Institute of Computer Science, Johannes Gutenberg University, Mainz, Germany.
Institute of Medical Biostatistics, Epidemiology and Informatics (IMBEI), University Medical Center, Johannes Gutenberg University, Mainz, Germany.
Stud Health Technol Inform. 2024 Aug 30;317:261-269. doi: 10.3233/SHTI240866.
Retrieving comprehensible rule-based knowledge from medical data by machine learning is a beneficial task, e.g., for automating the process of creating a decision support system.
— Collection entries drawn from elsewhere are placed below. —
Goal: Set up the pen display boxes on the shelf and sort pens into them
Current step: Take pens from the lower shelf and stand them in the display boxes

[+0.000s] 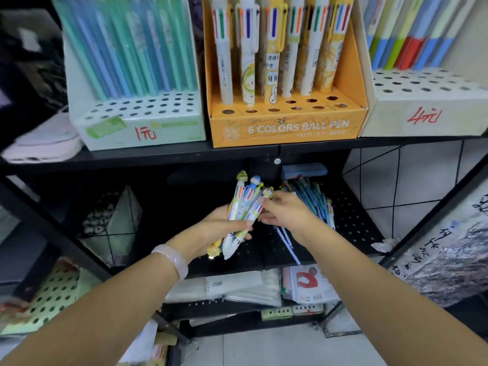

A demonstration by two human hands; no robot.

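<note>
Head view, looking down at a black metal shelf unit (184,154); three pen display boxes stand side by side on its upper shelf. At far left, a pale green display box (137,122) with a red handwritten price holds slim blue and teal pens (132,46) in its rear holes; its front holes show open. In the middle, an orange display box (287,128) printed "6 COLORS BALL PEN" holds fat multicolour pens (280,48) standing upright in the back rows; the front rows of holes show open. At far right, a white display box (425,112) with a red price mark holds pens with blue, green and red barrels (406,48) at its back.

Below, over the perforated lower shelf (353,223), both hands meet near the centre. The left hand (219,228), with a pale bangle (171,257) on its wrist, has its grip clamped round a bunch of multicolour pens with cartoon toppers (243,207), tops pointing far and up; the right hand (285,210) pinches the topper end of one pen in that bunch between thumb and fingertips. Just right of the hands, a loose pile of slim blue pens (311,199) lies on the lower shelf; a small blue box (303,170) sits behind it. Near left, a green perforated insert (50,294) lies tilted; packets of stationery (250,289) rest on the bottom shelf.
</note>
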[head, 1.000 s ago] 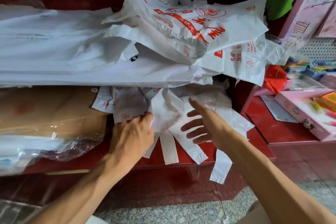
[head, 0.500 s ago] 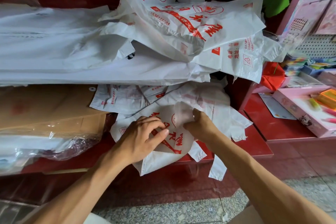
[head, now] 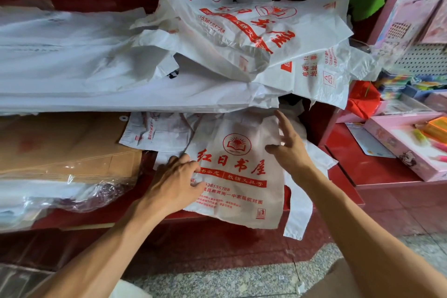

While this has recently been studied by means of exception-tolerant hierarchical knowledge bases (i.e., knowledge bases, where rule-based knowledge is represented on several levels of abstraction), privacy concerns have not been addressed extensively in this context yet. However, privacy plays an important role, especially for medical applications.
When parts of the original dataset can be restored from a learned knowledge base, there may be a practically and legally relevant risk of re-identification for individuals. In this paper, we study privacy issues of exception-tolerant hierarchical knowledge bases which are learned from data. We propose approaches for determining and eliminating privacy issues of the learned knowledge bases.
We present results for synthetic as well as for real world datasets.
The results show that our approach effectively prevents privacy breaches while only moderately decreasing the inference quality.
通过机器学习从医学数据中检索可理解的基于规则的知识是一项有益的任务,例如,用于自动化创建决策支持系统的过程。虽然最近已经通过容错分层知识库(即,在多个抽象级别上表示基于规则的知识的知识库)来研究了这一点,但在这种情况下,隐私问题尚未得到广泛解决。然而,隐私对于医疗应用程序尤其重要。
当可以从学习的知识库中恢复原始数据集的一部分时,对于个人而言,可能存在实际和法律上相关的重新识别风险。在本文中,我们研究了从数据中学习的容错分层知识库的隐私问题。我们提出了确定和消除学习知识库中的隐私问题的方法。
我们给出了合成数据集和真实世界数据集的结果。
结果表明,我们的方法在有效防止隐私泄露的同时,仅适度降低了推理质量。